At the outset of the Bosnian war, Serb forces attacked the non-Serb civilian population in Eastern Bosnia. Once towns and villages were securely in their hands, Serb forces - i.e. the military, the police, the paramilitaries and, sometimes, even Serb villagers – applied the same pattern: Bosniak houses and apartments were systematically ransacked or burnt down while Bosniak civilians were rounded up or captured and, sometimes, beaten or killed in the process. Men and women were separated, with many of the men detained in local camps.[5]

Virtually all traces of Bosniak presence and culture in the area were wiped out in the campaign. Almost no Bosniaks remained in Foča.
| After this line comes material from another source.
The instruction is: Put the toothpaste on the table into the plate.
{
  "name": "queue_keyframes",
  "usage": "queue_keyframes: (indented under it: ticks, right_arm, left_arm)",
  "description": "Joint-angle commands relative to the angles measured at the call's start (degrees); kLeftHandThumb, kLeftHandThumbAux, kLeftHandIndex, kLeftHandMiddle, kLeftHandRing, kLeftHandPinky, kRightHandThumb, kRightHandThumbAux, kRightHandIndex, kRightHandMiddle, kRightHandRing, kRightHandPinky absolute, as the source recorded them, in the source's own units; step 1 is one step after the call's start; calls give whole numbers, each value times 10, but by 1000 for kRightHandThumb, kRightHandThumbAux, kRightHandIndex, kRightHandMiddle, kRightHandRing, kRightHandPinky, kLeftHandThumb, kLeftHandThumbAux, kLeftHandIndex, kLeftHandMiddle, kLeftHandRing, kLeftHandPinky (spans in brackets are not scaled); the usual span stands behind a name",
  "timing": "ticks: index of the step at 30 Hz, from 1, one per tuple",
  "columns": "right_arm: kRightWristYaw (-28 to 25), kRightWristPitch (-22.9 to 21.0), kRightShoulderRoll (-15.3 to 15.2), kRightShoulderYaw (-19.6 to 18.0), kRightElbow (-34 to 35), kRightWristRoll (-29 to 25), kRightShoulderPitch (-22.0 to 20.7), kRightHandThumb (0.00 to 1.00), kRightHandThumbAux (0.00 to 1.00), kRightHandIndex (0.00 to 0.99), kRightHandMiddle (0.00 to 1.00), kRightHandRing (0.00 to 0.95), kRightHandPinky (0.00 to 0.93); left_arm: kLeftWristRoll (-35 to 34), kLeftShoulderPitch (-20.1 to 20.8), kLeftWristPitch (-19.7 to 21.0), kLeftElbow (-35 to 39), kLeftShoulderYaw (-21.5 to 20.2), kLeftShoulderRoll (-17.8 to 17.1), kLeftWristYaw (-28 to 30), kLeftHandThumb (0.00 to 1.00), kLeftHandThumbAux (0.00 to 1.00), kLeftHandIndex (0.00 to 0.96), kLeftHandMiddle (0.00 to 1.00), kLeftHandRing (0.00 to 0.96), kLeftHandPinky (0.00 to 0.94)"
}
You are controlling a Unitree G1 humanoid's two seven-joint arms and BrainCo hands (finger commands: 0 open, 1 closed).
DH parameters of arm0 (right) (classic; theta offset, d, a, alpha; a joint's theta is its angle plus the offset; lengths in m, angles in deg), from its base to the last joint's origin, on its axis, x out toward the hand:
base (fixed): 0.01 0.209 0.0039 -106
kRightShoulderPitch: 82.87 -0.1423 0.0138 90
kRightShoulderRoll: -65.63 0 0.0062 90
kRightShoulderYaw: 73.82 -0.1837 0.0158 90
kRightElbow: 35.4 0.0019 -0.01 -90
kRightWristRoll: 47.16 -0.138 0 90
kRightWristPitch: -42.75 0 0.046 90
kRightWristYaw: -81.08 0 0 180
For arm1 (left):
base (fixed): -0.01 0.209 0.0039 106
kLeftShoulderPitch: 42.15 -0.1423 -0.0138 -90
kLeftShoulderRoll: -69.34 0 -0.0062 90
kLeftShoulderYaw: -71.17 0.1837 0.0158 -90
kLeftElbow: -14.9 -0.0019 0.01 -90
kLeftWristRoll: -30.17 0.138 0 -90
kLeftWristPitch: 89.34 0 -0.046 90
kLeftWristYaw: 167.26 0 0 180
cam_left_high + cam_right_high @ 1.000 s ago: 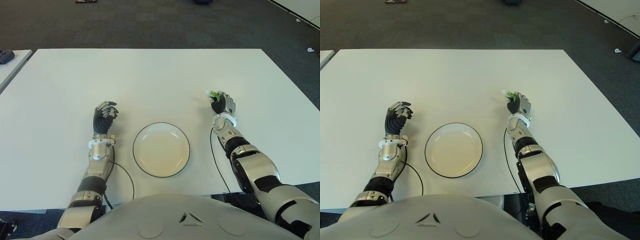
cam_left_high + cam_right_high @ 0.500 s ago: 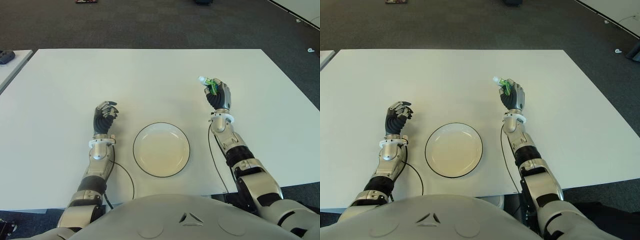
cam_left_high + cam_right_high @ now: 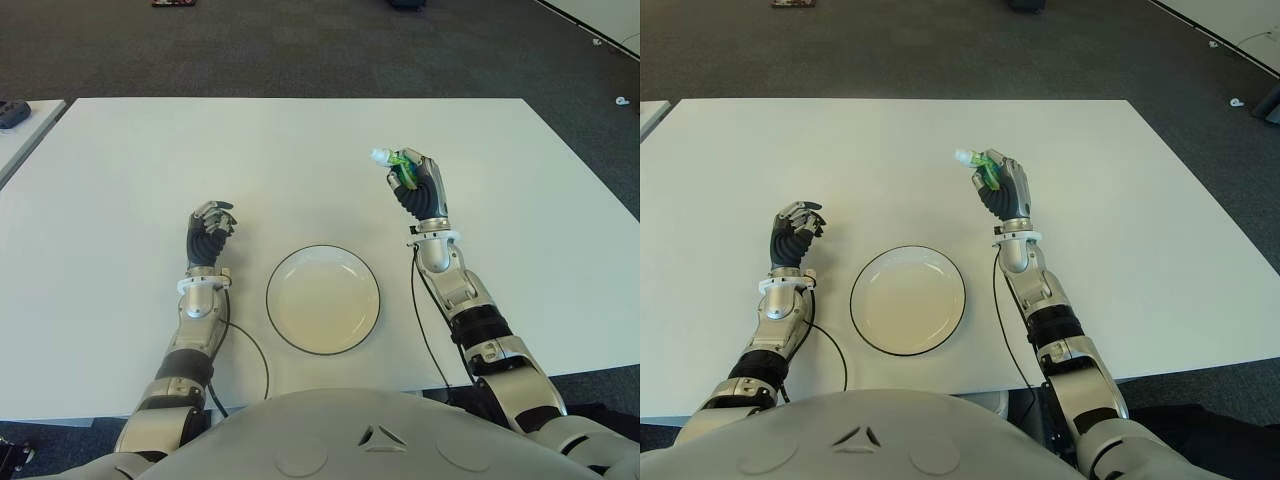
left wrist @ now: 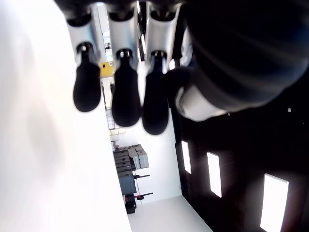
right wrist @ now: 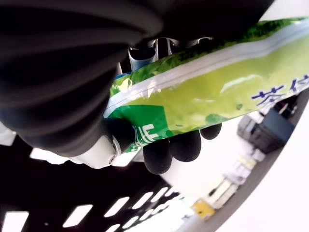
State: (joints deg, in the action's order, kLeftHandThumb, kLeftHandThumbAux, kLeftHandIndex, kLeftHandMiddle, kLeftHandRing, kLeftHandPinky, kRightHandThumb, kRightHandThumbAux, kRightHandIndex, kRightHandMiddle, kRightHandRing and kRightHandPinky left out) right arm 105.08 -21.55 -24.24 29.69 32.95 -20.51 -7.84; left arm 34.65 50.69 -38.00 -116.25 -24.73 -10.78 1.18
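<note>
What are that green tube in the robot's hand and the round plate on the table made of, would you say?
The toothpaste in the right hand looks like soft glossy plastic: light glints off its green skin and a flat seam runs along it. Its cap looks like hard white plastic. The plate looks like glazed ceramic or enamel, smooth cream with a thin dark rim; which one is unclear.
</note>
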Motion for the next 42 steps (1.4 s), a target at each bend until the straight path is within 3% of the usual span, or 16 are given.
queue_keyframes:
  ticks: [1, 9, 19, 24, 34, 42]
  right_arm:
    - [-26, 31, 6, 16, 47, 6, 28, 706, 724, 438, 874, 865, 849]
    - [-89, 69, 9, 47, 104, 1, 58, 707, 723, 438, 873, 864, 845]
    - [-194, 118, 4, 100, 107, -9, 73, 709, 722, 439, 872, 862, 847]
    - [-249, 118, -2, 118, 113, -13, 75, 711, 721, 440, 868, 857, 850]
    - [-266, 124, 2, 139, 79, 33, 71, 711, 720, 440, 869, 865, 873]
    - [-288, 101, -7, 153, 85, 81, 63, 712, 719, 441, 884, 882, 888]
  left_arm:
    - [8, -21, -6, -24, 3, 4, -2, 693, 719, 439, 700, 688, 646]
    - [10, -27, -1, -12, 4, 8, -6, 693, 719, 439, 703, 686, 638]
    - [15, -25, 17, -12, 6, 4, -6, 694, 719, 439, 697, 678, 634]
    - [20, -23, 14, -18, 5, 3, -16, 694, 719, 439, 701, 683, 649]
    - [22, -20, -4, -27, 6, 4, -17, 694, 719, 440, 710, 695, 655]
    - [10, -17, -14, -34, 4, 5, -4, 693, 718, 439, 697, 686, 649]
All mosques in the city were destroyed. On 22 April 1992, Serbs blew up the Aladža Mosque - one of the most famous mosques in the Balkans. Eight more mosques, from the 16th and 17th centuries, were also damaged or fully destroyed. On January 1994, the Serb authorities renamed Foča “Srbinje” (Serbian: Србиње), literally meaning "place of the Serbs" (from Srbi Serbs and -nje which is a Slavic locative suffix).[5]

[edit] Mass rapes

Bosniak women were kept in various detention centres where they had to live in intolerably unhygienic conditions and were mistreated in many ways including being repeatedly raped. Serb soldiers or policemen would come to these detention centres, select one or more women, take them out and rape them. All this was done in full view, in complete knowledge and sometimes with the direct involvement of the Serb local authorities, particularly the police forces. The head of Foča police forces, Dragan Gagović, was personally identified as one of the men who came to these detention centres to take women out and rape them. There were numerous rape camps in Foča. “Karaman’s house” was one of the most notable rape camps. While kept in this house, the girls were constantly raped. Among the women held in "Karaman's house" there were minors as young as 15 years of age. [5][6]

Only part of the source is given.